Babacığım, bin bir zahmetle kurduğu ders düzeninin bozulacağına, çocukların Kur’an’sız kalacaklarına üzülüyor; yuvası üzerine titreyen bir kuş gibi çırpınıyordu:
“Beyefendi, istirham ederim. Bakınız daha sabah ezanı okunmamışken, ben rahat evimi bırakıp gelmişim. Bu yavrular ilim için, sıcak yataklarından kalkıp, karanlıkta buraya geliyorlar. Bunları kaldıran, giydiren, gönderen anaları düşünün, onların Kuran’a olan aşklarını düşünün… Beyefendi, ben de evimde oturur rahat ederim. Daha evimde bir kahvaltı etmiş adam değilim. Sadece ismini duyarım, kahvaltı nedir bilmem…”
Bu Adamlar Nereden Çıktı
Fakat ne dese boşunaydı… Çünkü adam cam dinsizdi ve din düşmanıydı. Babamın aleyhine zabıt tutturdu. Şikâyette bulundu. Bu tahsildar Konyalıydı. Kendisini tanıyorduk. Kayınpederi, dindar, sakallı, yaşlı bir zattı. Onu da aracı yaptık; ama o zalime fayda etmedi. Belki bu hareketiyle, ne kadar devrimci olduğunu göstererek, zamanın din aleyhtarı Halk Partili âmirlerinden bir aferin, belki bir makam elde etmek istiyordu.
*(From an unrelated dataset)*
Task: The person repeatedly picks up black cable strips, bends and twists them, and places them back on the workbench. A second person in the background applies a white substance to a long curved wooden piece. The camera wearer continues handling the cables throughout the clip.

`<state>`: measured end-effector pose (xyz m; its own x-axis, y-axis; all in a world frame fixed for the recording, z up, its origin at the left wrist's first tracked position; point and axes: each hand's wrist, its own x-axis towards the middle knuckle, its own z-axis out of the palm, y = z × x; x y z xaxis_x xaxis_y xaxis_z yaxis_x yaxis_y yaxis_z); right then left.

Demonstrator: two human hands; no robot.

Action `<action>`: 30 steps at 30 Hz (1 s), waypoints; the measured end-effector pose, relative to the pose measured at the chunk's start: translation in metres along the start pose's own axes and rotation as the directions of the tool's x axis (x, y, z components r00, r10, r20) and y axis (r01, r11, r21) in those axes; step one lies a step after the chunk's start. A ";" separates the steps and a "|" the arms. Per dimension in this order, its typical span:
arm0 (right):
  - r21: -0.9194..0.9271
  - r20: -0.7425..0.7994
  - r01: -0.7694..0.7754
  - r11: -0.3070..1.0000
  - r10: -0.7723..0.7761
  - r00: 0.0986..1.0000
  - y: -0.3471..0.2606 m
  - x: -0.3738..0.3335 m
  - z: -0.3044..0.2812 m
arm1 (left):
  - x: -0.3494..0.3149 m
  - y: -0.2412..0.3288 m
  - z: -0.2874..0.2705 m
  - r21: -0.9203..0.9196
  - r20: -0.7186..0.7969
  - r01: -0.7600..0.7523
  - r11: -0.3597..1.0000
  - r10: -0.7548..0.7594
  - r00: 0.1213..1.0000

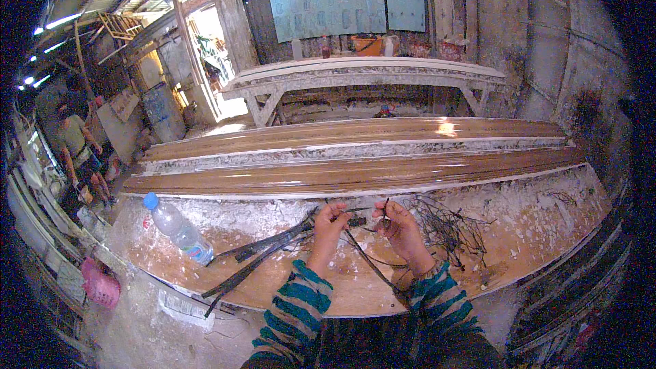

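Rough timber walls and a corrugated roof enclose the workshop, with a blue panel (328,0) above a white-crusted bench (369,65) at the back. Nearer, a wide wooden table (512,260) carries two long, glossy brown mouldings (342,169) across its far side, walling off the rear of the work area. Beyond the left side is a co-worker (75,140); a pink basket (101,283) sits below the table's left edge.

Flake-speckled wood stretches from the hands to the right rim, and the curved front edge runs close to the person's body. A blue-capped clear bottle (179,232) occupies the left. Broad black strips (266,242) reach past the front-left edge, while a tangle of thin black strands (454,229) lies just beside the right hand (402,229). That hand pinches a short dark strand (385,210) above the table; the left hand (330,222) closes thumb and fingers on a black strip (357,246).
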<state>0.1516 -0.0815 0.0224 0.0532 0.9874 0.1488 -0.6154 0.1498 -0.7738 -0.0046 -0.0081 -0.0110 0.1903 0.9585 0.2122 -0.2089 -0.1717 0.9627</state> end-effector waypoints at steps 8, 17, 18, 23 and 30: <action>-0.791 0.121 0.201 0.578 -0.174 0.977 0.011 0.000 -0.002 | 0.000 0.007 0.002 -0.101 -0.018 0.126 0.987 -0.129 0.992; -0.897 -0.086 0.125 0.423 -0.446 0.891 0.015 0.001 -0.002 | -0.010 0.017 0.008 0.111 0.445 0.112 0.987 -0.150 0.883; -0.882 -0.096 0.146 0.448 -0.474 0.875 0.016 0.002 -0.007 | -0.012 0.017 0.009 0.067 0.523 0.147 0.987 -0.160 0.837; -0.923 -0.143 0.052 0.381 -0.465 0.874 0.021 0.017 -0.041 | -0.018 0.008 0.012 0.048 0.738 0.222 0.974 -0.185 0.649; -0.931 -0.038 0.186 0.315 -0.589 0.807 0.030 0.025 -0.054 | 0.002 -0.006 -0.001 0.236 0.107 -0.199 0.951 0.178 0.978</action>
<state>0.1767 -0.0496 -0.0299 0.4356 0.7107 0.5524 0.5481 0.2774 -0.7891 -0.0039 -0.0046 -0.0165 0.2514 0.8828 0.3970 -0.0105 -0.4076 0.9131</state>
Böyle mütecaviz, saldırgan dinsizler, bin yıldır Müslüman olan, İslâm’ın müdafii, alemdârı olan bu mübarek milletin içinden nasıl çıkabildi, diye bazen düşünürüm. Bu muhakkak çok geniş ve derin tahliller isteyen bir meseledir. Ancak şu kadarı söylenebilir ki: Birkaç yüz yıldır, akıllı, şuurlu ve sünnete uygun, hurafelerden uzak gerçek bir din tahsilinin ihmâl olunması, bu gibi bozuk zümrelerin ortaya çıkmasını kolaylaştırmıştır…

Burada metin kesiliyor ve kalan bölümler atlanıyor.